Für den passenden Lebens- und Arbeitsraum auf Zeit sorgt darüber hinaus das Start-up Roam. Das Unternehmen vermittelt Coliving Spaces, in denen digitale Nomaden,  in der Regel auf Zeit,  zusammen in einem Haus leben und arbeiten - unter anderem an solch exotischen Orten wie Ubud auf der Tropeninsel Bali. Auch etablierte Unternehmen springen auf den Trend des Nomadentums auf. So haben Gastgeber auf airbnb beispielsweise die Möglichkeit, Unterkünfte, die sich besonders für die Arbeit mit dem Laptop eignen, entsprechend zu kennzeichnen.

Nicht zuletzt stellen sich auch Städte und Regionen zunehmend auf den Wunsch des flexiblen Arbeitens ein. Günstige Lebenshaltungskosten ziehen zum Beispiel Nomaden nach Lissabon. Die portugiesische Hauptstadt hat vor wenigen Jahren ein altes Fabrikgelände in ein Kunst-, Kreativ- und Kulinarik-Zentrum, die sogenannte LX Factory, umfunktioniert. Neben Vintage-Läden, Restaurants und Cafés umfasst das Areal auch eine Reihe von Start-ups sowie eine umfangreiche Coworking-Fläche für kurze oder auch längere Zeiträume. Ähnliche Konzepte finden sich zum Beispiel in Athen und Barcelona.
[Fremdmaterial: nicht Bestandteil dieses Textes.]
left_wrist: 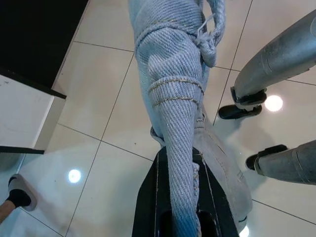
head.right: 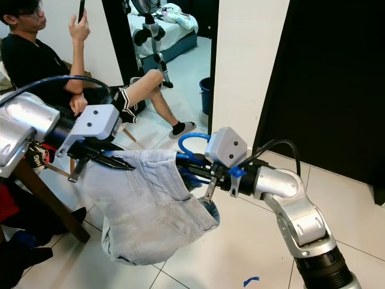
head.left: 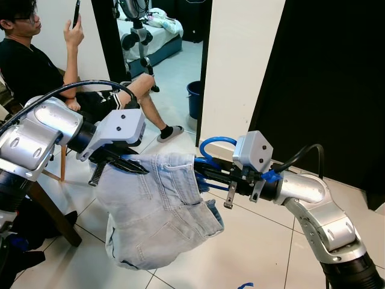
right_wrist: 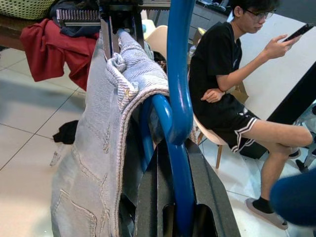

Dass sich die Kombination aus Reise und Arbeit immer größerer Bedeutung erfreut, liegt nicht zuletzt auch an der zunehmenden Offenheit durch Arbeitgeber. In Deutschland herrscht an vielen Stellen bekanntlich ein Mangel an qualifizierten Mitarbeitern. Die wachsende räumliche Flexibilität ist ein möglicher Faktor, wie Unternehmen gleichermaßen bei Bewerbern und bestehenden Mitarbeitern punkten können.